→ Work task:
If a line comes after the one containing "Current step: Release", leave it out; copy every line before it, and that line too, exactly as written, starting from the first line of the entries.

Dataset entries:
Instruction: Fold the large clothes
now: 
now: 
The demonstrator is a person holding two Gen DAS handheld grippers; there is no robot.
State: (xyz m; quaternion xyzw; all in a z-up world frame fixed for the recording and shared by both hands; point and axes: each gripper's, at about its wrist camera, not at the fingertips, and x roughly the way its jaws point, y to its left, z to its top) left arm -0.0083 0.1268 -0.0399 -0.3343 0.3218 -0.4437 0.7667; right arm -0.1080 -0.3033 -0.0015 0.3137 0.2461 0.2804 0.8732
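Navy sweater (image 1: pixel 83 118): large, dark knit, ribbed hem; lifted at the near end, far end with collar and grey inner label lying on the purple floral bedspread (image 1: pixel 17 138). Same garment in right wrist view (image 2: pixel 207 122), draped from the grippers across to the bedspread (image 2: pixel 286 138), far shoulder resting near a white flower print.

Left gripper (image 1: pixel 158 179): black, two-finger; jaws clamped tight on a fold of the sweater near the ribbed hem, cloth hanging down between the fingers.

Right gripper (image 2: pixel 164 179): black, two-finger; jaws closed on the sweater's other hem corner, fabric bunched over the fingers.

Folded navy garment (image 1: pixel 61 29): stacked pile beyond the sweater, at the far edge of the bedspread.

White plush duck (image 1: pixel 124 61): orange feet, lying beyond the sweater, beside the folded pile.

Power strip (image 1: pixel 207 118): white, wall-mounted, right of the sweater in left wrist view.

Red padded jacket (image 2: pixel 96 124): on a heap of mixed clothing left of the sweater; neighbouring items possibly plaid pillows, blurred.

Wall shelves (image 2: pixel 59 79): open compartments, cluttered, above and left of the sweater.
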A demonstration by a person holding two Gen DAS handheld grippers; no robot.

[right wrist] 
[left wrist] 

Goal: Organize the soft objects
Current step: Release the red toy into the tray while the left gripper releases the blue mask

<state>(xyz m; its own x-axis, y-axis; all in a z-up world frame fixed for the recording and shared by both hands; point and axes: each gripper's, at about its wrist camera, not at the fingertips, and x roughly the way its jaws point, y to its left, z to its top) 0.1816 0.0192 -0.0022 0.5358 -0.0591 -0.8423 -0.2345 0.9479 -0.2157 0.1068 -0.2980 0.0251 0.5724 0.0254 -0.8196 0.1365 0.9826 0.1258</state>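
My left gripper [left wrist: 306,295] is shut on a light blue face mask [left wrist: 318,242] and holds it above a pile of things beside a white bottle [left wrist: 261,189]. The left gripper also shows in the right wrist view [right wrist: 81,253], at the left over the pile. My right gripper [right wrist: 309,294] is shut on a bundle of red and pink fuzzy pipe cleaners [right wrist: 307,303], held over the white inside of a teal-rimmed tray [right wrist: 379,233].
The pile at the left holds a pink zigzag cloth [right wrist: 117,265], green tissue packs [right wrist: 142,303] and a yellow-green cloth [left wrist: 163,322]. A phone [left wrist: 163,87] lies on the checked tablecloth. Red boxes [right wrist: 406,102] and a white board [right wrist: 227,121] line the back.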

→ Written reply:
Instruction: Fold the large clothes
now: 
now: 
The demonstrator is a person holding two Gen DAS handheld grippers; there is no robot.
State: (xyz m; quaternion xyzw; all in a z-up world frame fixed for the recording and shared by both hands; point and axes: each gripper's, at about its wrist camera, not at the fingertips, and x roughly the way its jaws point, y to its left, z to its top) left arm -0.0083 0.1268 -0.0399 -0.3343 0.3218 -0.4437 0.7667; right arm -0.1080 -0.3033 -0.0015 0.3137 0.2461 0.2804 0.8732
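Navy sweater (image 1: pixel 83 118): large, dark knit, ribbed hem; lifted at the near end, far end with collar and grey inner label lying on the purple floral bedspread (image 1: pixel 17 138). Same garment in right wrist view (image 2: pixel 207 122), draped from the grippers across to the bedspread (image 2: pixel 286 138), far shoulder resting near a white flower print.

Left gripper (image 1: pixel 158 179): black, two-finger; jaws clamped tight on a fold of the sweater near the ribbed hem, cloth hanging down between the fingers.

Right gripper (image 2: pixel 164 179): black, two-finger; jaws closed on the sweater's other hem corner, fabric bunched over the fingers.

Folded navy garment (image 1: pixel 61 29): stacked pile beyond the sweater, at the far edge of the bedspread.

White plush duck (image 1: pixel 124 61): orange feet, lying beyond the sweater, beside the folded pile.

Power strip (image 1: pixel 207 118): white, wall-mounted, right of the sweater in left wrist view.

Red padded jacket (image 2: pixel 96 124): on a heap of mixed clothing left of the sweater; neighbouring items possibly plaid pillows, blurred.

Wall shelves (image 2: pixel 59 79): open compartments, cluttered, above and left of the sweater.
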A demonstration by a person holding two Gen DAS handheld grippers; no robot.

[right wrist] 
[left wrist] 

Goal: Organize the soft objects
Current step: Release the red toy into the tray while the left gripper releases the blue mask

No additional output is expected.